#### [What to produce]
Repeat the records in full and exactly, omitting pictures.

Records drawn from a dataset
..........

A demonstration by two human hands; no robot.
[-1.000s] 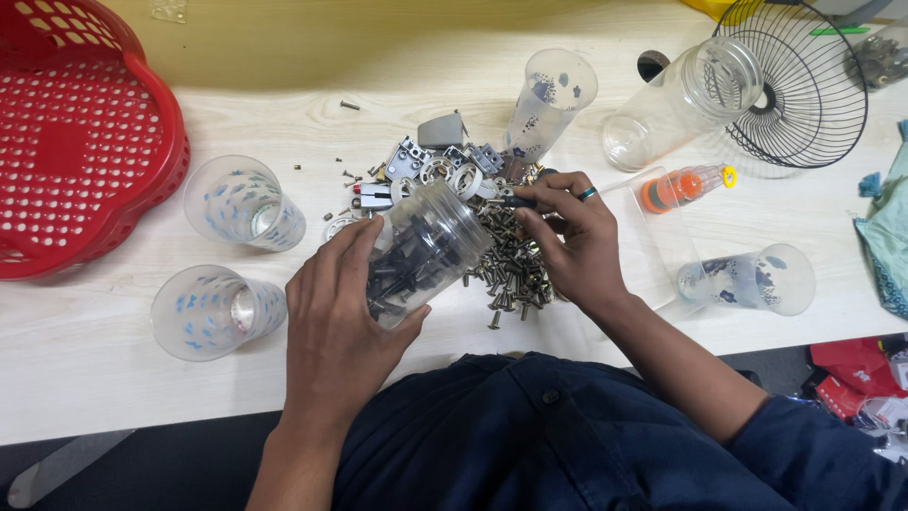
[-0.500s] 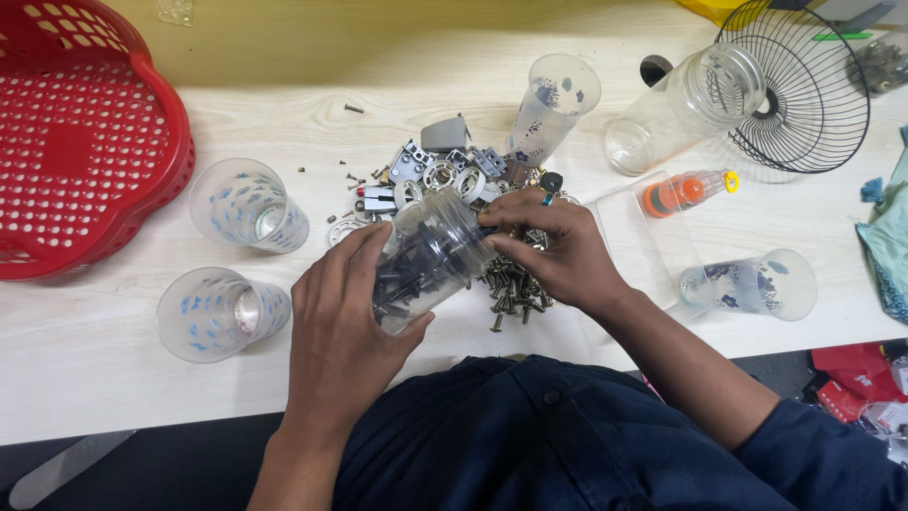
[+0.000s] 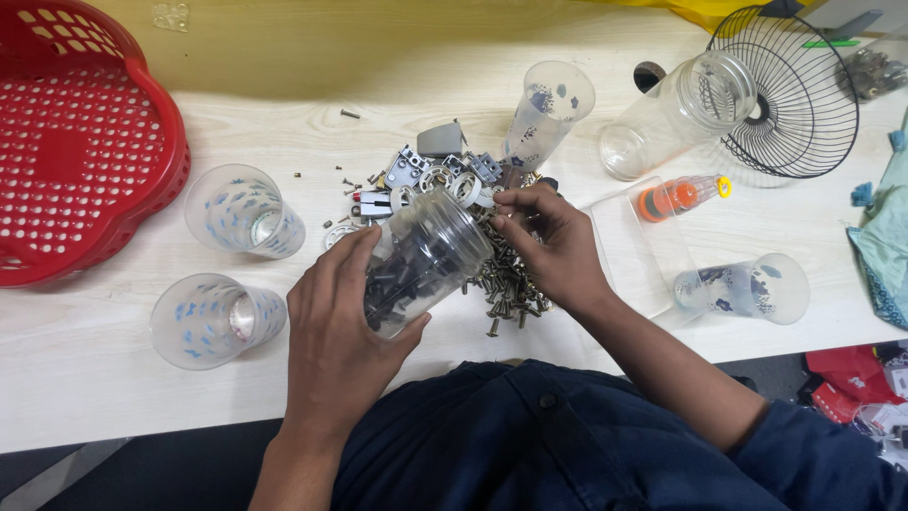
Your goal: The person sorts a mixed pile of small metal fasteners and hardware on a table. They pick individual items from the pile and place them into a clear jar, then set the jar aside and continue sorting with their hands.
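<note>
the clear plastic jar (image 3: 423, 263), part full of dark screws, lies tilted over the table edge with its long axis running up to the right, mouth toward the pile of screws (image 3: 511, 284). the left hand (image 3: 342, 326) is wrapped tight round its lower end. the right hand (image 3: 553, 248) sits just beside the mouth, fingertips pinched together on something too small to tell, with 2 patterned cups (image 3: 227, 274) well off to the left.

Left hand (image 3: 345, 326): wrapping round something, fingers curled, forearm reaching up from below.
Right hand (image 3: 558, 251): fingertips (image 3: 506, 213) pinching together, wrist bent inward.
</note>
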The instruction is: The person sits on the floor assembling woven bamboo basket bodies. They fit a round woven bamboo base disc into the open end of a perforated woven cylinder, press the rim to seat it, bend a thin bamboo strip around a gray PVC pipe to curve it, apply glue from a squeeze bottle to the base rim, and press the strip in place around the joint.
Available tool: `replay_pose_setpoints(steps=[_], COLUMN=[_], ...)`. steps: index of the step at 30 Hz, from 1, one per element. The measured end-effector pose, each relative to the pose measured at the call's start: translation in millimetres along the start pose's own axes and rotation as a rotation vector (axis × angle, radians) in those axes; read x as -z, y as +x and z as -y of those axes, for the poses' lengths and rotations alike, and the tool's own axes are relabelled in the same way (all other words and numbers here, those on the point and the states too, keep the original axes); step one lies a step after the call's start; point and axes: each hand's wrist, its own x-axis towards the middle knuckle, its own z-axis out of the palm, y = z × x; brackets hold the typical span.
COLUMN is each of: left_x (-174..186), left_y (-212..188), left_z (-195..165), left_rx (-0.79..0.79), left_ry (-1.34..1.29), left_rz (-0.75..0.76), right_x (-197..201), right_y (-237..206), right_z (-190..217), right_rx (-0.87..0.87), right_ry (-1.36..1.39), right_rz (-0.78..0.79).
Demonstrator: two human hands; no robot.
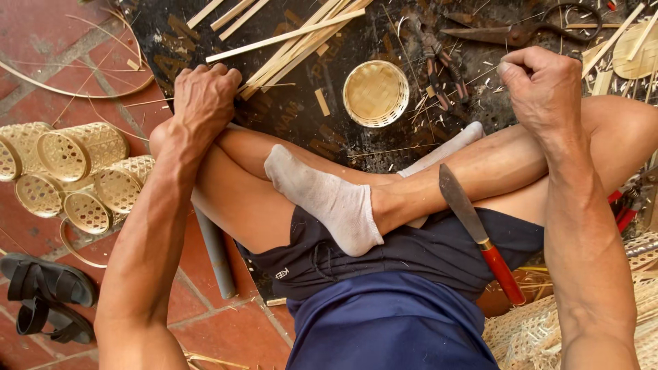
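My left hand [202, 99] rests over my left knee, its fingers curled down onto the near ends of a bundle of pale bamboo strips [301, 44] lying on a black mat [288, 120]. Whether the fingers grip a strip is hidden. Clenched in a fist, my right hand [541, 85] sits above my right knee with the thumb pressed on top; nothing clearly shows inside it. A knife with a red handle [480, 233] lies across my thigh, blade pointing away from me. A small round woven basket [375, 94] sits on the mat between my hands.
Several woven bamboo cylinders [82, 147] lie on the red tiles at the left, black sandals [48, 298] below them. Large scissors [528, 31] and pliers [439, 62] lie at the mat's far side. A grey pipe [216, 253] lies under my leg; woven matting [528, 336] at lower right.
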Motion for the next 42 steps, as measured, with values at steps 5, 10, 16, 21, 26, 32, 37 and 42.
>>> replay_pose_setpoints(steps=[5,10,16,21,26,32,37,42], left_x=[3,2,24,32,-25,-120,-56,99], left_y=[-7,-16,-24,-85,-212,-304,-290,-238], left_z=[4,2,-8,1,-14,-93,-105,-148], left_rx=[0.055,0.046,0.09,0.151,0.705,0.866,1.097,0.883], left_ry=[-0.003,-0.087,-0.27,-0.385,-0.51,-0.27,-0.945,-1.166], left_rz=[-0.004,-0.199,-0.353,-0.538,-0.653,-0.239,-0.415,-0.465], right_x=[7,15,85,136,111,75,60,6], right_y=[2,-7,-66,-162,-216,-201,-139,-98], right_z=[-7,-25,-90,-141,-147,-102,-23,120], right_rx=[0.071,0.164,-0.234,-0.483,-0.574,-0.508,-0.216,0.149], right_ry=[-0.031,-0.09,-0.067,-0.115,-0.04,0.039,0.114,0.457], right_rz=[-0.043,-0.099,-0.298,-0.45,-0.406,-0.359,-0.31,0.261])
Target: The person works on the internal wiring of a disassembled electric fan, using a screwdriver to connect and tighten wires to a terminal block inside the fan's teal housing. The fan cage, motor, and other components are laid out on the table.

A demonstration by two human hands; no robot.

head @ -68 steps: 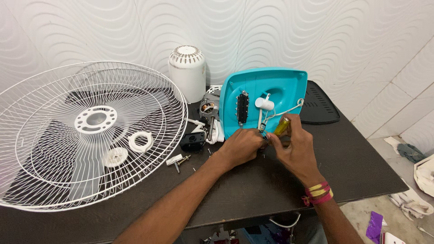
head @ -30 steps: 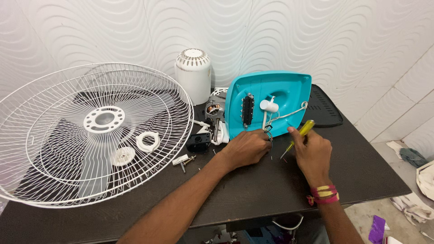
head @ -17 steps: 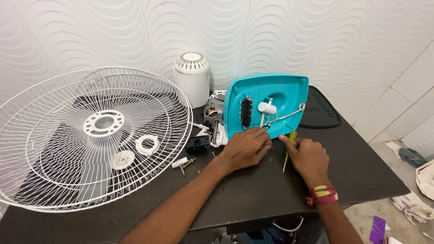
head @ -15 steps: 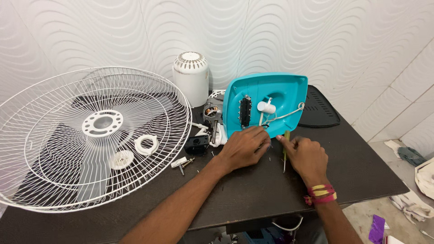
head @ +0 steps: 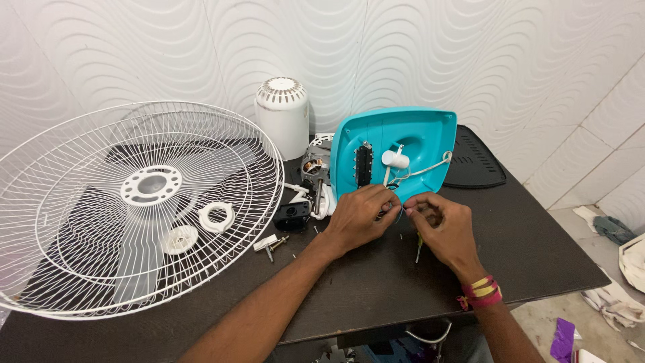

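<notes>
The white fan grille (head: 138,208) lay set aside at the left. The left hand (head: 359,218) pinched thin wires at the foot of the upright teal fan base (head: 396,151), while the right hand (head: 447,228), fingers curled close, gripped a screwdriver (head: 418,247).

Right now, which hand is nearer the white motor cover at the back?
Left. The left hand is at the lower edge of the teal base housing, diagonally below the white motor cover. The right hand sits further right, beyond the left hand.
</notes>
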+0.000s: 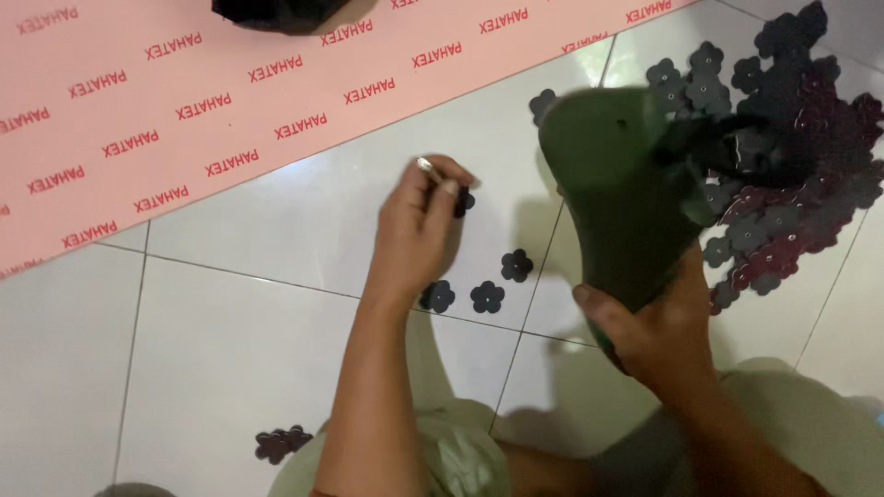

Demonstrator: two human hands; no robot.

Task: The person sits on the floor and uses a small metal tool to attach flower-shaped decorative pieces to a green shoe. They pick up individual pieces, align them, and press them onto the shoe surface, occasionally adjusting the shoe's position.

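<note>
Right hand (656, 339) grips dark green rubber sandal sole (619, 189), tilted, blurred; left hand (419, 230) pinches small dark flower-shaped cutout (463, 201) over white tiled floor (230, 350)

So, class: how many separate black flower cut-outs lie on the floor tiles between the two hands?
3: one furthest up, one below it, one by the left wrist. Another may be hidden at the left hand fingertips.

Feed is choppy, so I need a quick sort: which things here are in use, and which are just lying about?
In use:
left hand on a small dark flower cutout
right hand holding the dark green sandal
three loose flower cutouts on the tiles

Lying about:
pile of flower cutouts
pink printed sheet
black object at the top edge
cutouts by the knee
</note>
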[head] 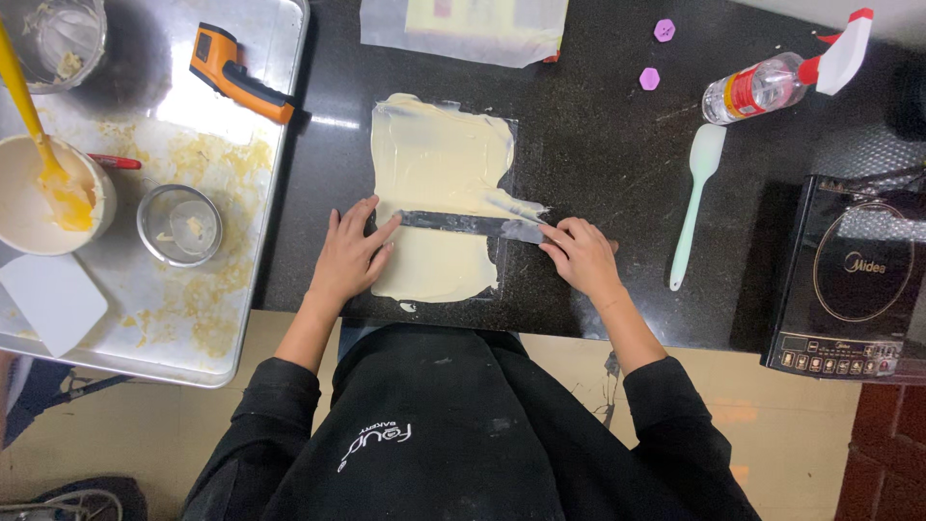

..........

#### [Solution to the exercise]
A demonstration by two human hands; no robot.
[-1.000s] 
[-0.500s] 
[+0.000s] 
Your goal: The person sorts a mixed pile of small metal fasteners and hardware on a table. They pick individual items from the pile and place them into a clear jar, then set the jar aside and continue sorting with their hands.
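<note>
the clear plastic jar (image 3: 423, 263), part full of dark screws, lies tilted over the table edge with its long axis running up to the right, mouth toward the pile of screws (image 3: 511, 284). the left hand (image 3: 342, 326) is wrapped tight round its lower end. the right hand (image 3: 553, 248) sits just beside the mouth, fingertips pinched together on something too small to tell, with 2 patterned cups (image 3: 227, 274) well off to the left.

Left hand (image 3: 345, 326): wrapping round something, fingers curled, forearm reaching up from below.
Right hand (image 3: 558, 251): fingertips (image 3: 506, 213) pinching together, wrist bent inward.
</note>
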The instruction is: The person sits on the floor assembling woven bamboo basket bodies. They fit a round woven bamboo base disc into the open end of a perforated woven cylinder, press the rim to seat it, bend a thin bamboo strip around a gray PVC pipe to curve it, apply glue from a squeeze bottle to the base rim, and press the strip in place around the joint.
Available tool: `replay_pose_setpoints(steps=[_], COLUMN=[_], ...)`. steps: index of the step at 30 Hz, from 1, one per element. The measured end-effector pose, each relative to the pose measured at the call's start: translation in millimetres along the start pose's own axes and rotation as a rotation vector (axis × angle, radians) in those axes; read x as -z, y as +x and z as -y of those axes, for the poses' lengths and rotations alike, and the tool's own axes are relabelled in the same way (all other words and numbers here, those on the point and the states too, keep the original axes); step one lies a step after the call's start; point and axes: each hand's wrist, its own x-axis towards the middle knuckle, its own z-axis out of the palm, y = z × x; brackets hold the typical span.
COLUMN is each of: left_x (-174..186), left_y (-212..188), left_z (-195..165), left_rx (-0.79..0.79), left_ry (-1.34..1.29), left_rz (-0.75..0.76), right_x (-197..201), right_y (-237..206), right_z (-190..217), right_rx (-0.87..0.87), right_ry (-1.36..1.39), right_rz (-0.78..0.79).
Demonstrator: two human hands; no robot.
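My left hand [202, 99] rests over my left knee, its fingers curled down onto the near ends of a bundle of pale bamboo strips [301, 44] lying on a black mat [288, 120]. Whether the fingers grip a strip is hidden. Clenched in a fist, my right hand [541, 85] sits above my right knee with the thumb pressed on top; nothing clearly shows inside it. A knife with a red handle [480, 233] lies across my thigh, blade pointing away from me. A small round woven basket [375, 94] sits on the mat between my hands.
Several woven bamboo cylinders [82, 147] lie on the red tiles at the left, black sandals [48, 298] below them. Large scissors [528, 31] and pliers [439, 62] lie at the mat's far side. A grey pipe [216, 253] lies under my leg; woven matting [528, 336] at lower right.
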Motion for the next 42 steps, as measured, with values at steps 5, 10, 16, 21, 26, 32, 37 and 42.
>>> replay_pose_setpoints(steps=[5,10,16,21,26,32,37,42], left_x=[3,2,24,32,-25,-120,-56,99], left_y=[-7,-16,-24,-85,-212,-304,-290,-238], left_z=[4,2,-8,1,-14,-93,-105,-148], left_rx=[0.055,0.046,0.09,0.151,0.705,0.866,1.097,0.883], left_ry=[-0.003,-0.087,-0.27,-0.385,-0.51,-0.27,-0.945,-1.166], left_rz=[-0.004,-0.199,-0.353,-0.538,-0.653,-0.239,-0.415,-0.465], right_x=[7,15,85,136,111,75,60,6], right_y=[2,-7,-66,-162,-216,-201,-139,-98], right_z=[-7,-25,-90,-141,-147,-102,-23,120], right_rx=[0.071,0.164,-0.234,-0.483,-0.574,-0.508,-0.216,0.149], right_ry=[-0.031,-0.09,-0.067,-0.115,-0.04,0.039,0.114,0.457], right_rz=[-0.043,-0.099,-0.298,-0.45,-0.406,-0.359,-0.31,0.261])
Target: The person works on the internal wiring of a disassembled electric fan, using a screwdriver to connect and tighten wires to a terminal block inside the fan's teal housing. The fan cage, motor, and other components are laid out on the table.

A demonstration by two human hands; no robot.

head @ -68 steps: 
head @ -30 steps: 
head @ -17 steps: 
head @ -15 steps: 
head @ +0 steps: 

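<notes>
The white fan grille (head: 138,208) lay set aside at the left. The left hand (head: 359,218) pinched thin wires at the foot of the upright teal fan base (head: 396,151), while the right hand (head: 447,228), fingers curled close, gripped a screwdriver (head: 418,247).

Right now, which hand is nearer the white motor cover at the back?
Left. The left hand is at the lower edge of the teal base housing, diagonally below the white motor cover. The right hand sits further right, beyond the left hand.
</notes>
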+0.000s: 

Demonstrator: two human hands; no robot.

Task: The person sits on the floor and uses a small metal tool to attach flower-shaped decorative pieces to a green shoe. They pick up individual pieces, align them, and press them onto the shoe surface, occasionally adjusting the shoe's position.

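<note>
Right hand (656, 339) grips dark green rubber sandal sole (619, 189), tilted, blurred; left hand (419, 230) pinches small dark flower-shaped cutout (463, 201) over white tiled floor (230, 350)

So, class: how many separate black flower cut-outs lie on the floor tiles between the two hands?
3: one furthest up, one below it, one by the left wrist. Another may be hidden at the left hand fingertips.

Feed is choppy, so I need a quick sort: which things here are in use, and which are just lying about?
In use:
left hand on a small dark flower cutout
right hand holding the dark green sandal
three loose flower cutouts on the tiles

Lying about:
pile of flower cutouts
pink printed sheet
black object at the top edge
cutouts by the knee
</note>
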[head] 

This output is now complete.